◆ **YOUR GOAL**
The expected answer is the set of lines in the data below between the line holding "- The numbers" and the line holding "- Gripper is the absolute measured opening", inclusive, written out exactly.

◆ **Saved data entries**
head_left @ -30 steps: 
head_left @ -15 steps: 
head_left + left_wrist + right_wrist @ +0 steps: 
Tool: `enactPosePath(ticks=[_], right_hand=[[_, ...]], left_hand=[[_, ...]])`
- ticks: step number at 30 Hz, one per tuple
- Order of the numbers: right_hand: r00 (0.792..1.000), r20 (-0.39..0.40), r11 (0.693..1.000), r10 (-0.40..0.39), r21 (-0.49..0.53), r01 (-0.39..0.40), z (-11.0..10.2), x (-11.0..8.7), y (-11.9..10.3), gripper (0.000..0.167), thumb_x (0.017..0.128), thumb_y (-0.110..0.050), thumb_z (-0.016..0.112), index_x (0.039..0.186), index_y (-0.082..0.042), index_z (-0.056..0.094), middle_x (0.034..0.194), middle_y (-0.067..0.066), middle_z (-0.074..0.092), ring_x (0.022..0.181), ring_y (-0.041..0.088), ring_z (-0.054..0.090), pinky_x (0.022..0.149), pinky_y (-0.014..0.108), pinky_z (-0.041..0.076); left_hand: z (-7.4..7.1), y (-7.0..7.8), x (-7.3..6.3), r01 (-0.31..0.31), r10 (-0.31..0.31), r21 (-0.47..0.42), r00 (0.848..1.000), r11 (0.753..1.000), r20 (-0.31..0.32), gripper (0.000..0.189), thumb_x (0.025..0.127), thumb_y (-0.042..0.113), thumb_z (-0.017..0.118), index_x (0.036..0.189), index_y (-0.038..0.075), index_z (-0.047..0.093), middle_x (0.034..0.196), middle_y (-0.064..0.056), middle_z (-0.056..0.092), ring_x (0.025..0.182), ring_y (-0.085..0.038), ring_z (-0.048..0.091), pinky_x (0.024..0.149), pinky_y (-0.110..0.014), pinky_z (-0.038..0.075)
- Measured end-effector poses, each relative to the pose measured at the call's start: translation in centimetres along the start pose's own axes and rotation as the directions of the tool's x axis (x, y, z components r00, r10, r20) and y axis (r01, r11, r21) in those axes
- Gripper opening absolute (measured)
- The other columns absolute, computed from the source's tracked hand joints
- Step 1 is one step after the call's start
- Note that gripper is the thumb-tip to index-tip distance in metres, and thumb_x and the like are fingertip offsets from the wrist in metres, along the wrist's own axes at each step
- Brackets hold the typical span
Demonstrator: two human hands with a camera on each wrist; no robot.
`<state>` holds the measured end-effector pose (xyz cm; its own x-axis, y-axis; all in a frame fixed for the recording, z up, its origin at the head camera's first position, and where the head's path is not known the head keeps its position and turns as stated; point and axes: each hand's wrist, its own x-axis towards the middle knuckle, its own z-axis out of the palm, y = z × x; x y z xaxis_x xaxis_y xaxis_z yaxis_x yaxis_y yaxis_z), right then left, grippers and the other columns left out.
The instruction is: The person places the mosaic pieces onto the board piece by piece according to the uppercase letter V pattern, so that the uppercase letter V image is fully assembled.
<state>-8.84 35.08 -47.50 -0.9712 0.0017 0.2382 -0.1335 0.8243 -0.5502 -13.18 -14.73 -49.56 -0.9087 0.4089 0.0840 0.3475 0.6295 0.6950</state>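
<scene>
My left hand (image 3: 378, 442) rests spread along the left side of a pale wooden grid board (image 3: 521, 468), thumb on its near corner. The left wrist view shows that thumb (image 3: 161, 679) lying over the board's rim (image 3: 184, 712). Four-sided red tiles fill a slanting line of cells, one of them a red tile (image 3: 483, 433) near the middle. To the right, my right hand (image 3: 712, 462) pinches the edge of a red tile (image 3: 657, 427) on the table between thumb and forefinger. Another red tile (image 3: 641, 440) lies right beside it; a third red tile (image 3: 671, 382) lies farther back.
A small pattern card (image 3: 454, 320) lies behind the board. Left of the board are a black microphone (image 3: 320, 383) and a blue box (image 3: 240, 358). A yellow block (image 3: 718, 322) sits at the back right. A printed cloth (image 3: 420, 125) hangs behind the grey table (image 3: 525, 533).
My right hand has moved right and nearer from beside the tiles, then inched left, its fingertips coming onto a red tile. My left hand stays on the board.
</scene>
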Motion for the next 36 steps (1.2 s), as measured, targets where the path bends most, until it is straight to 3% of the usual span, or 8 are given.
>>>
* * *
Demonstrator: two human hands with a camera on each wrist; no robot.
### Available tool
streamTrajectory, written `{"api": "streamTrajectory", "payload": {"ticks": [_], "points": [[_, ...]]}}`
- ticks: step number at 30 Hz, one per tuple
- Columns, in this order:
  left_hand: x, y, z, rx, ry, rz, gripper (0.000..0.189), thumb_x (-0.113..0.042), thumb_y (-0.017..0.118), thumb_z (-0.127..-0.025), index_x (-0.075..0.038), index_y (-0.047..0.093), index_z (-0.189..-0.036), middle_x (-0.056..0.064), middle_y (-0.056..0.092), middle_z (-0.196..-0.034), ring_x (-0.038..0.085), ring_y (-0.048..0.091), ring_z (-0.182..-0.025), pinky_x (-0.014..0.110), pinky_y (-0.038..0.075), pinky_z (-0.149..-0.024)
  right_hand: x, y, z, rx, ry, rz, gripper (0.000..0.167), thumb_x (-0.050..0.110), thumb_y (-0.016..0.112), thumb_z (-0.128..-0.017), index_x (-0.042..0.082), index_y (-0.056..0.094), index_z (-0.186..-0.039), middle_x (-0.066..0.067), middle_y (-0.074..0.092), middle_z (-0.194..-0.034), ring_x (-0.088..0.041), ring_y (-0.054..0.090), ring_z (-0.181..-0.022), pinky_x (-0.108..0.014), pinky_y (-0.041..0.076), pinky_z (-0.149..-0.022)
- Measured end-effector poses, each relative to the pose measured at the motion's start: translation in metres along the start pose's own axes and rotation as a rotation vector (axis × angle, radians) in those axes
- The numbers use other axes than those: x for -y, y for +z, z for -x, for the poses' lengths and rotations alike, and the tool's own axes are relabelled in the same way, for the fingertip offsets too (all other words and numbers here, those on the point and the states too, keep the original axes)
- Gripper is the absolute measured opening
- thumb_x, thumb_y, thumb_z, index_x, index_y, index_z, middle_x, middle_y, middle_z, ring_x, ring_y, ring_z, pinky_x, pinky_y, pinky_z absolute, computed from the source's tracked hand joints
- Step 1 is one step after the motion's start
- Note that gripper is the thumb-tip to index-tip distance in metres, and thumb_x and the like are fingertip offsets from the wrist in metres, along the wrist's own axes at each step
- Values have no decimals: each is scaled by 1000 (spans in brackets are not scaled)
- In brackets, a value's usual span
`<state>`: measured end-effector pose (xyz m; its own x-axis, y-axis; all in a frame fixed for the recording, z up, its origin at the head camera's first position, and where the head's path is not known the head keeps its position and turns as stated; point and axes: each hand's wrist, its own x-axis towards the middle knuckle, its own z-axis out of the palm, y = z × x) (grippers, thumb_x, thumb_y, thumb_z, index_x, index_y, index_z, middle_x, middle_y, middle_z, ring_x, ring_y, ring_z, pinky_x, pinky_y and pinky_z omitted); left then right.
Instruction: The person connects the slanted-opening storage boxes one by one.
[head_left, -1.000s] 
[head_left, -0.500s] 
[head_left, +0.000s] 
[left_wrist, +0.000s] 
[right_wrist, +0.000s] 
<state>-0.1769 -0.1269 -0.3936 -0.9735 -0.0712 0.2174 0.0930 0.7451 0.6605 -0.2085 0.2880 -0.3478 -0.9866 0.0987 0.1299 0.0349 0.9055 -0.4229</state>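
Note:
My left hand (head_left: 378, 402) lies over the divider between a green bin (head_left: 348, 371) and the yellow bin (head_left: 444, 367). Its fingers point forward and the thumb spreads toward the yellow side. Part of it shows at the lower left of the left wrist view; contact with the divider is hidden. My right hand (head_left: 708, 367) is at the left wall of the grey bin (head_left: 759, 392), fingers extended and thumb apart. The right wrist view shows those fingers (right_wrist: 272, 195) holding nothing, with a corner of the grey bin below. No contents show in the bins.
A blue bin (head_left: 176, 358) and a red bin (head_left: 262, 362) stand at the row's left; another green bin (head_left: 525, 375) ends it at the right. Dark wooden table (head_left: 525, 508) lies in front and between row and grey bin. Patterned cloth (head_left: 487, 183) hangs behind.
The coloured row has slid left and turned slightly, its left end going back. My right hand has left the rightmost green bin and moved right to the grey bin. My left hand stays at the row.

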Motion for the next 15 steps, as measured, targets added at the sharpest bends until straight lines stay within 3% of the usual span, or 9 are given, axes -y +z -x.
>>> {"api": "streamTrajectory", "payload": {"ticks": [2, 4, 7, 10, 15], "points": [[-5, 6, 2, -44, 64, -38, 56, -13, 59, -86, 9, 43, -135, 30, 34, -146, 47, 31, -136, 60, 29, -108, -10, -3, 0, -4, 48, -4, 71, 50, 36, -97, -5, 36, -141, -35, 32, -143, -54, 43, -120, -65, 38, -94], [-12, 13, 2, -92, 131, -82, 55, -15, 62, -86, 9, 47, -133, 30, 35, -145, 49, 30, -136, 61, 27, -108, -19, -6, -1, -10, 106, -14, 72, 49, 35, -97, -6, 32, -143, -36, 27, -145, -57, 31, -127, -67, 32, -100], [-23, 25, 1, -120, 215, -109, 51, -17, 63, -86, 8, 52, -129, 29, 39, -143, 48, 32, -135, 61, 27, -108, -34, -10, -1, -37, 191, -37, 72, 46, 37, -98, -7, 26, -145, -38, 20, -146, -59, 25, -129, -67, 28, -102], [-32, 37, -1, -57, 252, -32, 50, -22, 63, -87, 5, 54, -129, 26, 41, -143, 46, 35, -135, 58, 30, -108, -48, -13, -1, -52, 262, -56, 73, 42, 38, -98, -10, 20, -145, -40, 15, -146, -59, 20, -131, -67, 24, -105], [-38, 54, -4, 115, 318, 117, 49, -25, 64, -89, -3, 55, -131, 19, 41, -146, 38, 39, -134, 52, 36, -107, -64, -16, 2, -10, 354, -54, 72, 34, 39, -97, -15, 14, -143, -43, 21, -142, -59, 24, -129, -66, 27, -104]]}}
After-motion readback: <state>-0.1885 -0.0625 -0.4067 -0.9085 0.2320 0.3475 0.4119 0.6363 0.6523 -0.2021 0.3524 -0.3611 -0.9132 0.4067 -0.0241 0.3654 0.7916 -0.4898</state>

◆ **ANSWER TO THE PROBLEM**
- The numbers use other axes than those: x for -y, y for +z, z for -x, for the poses' lengths and rotations alike, and the tool's own axes are relabelled in the same way, for the fingertip offsets too (all other words and numbers here, those on the point and the states too, keep the original axes)
- Gripper is the absolute measured opening

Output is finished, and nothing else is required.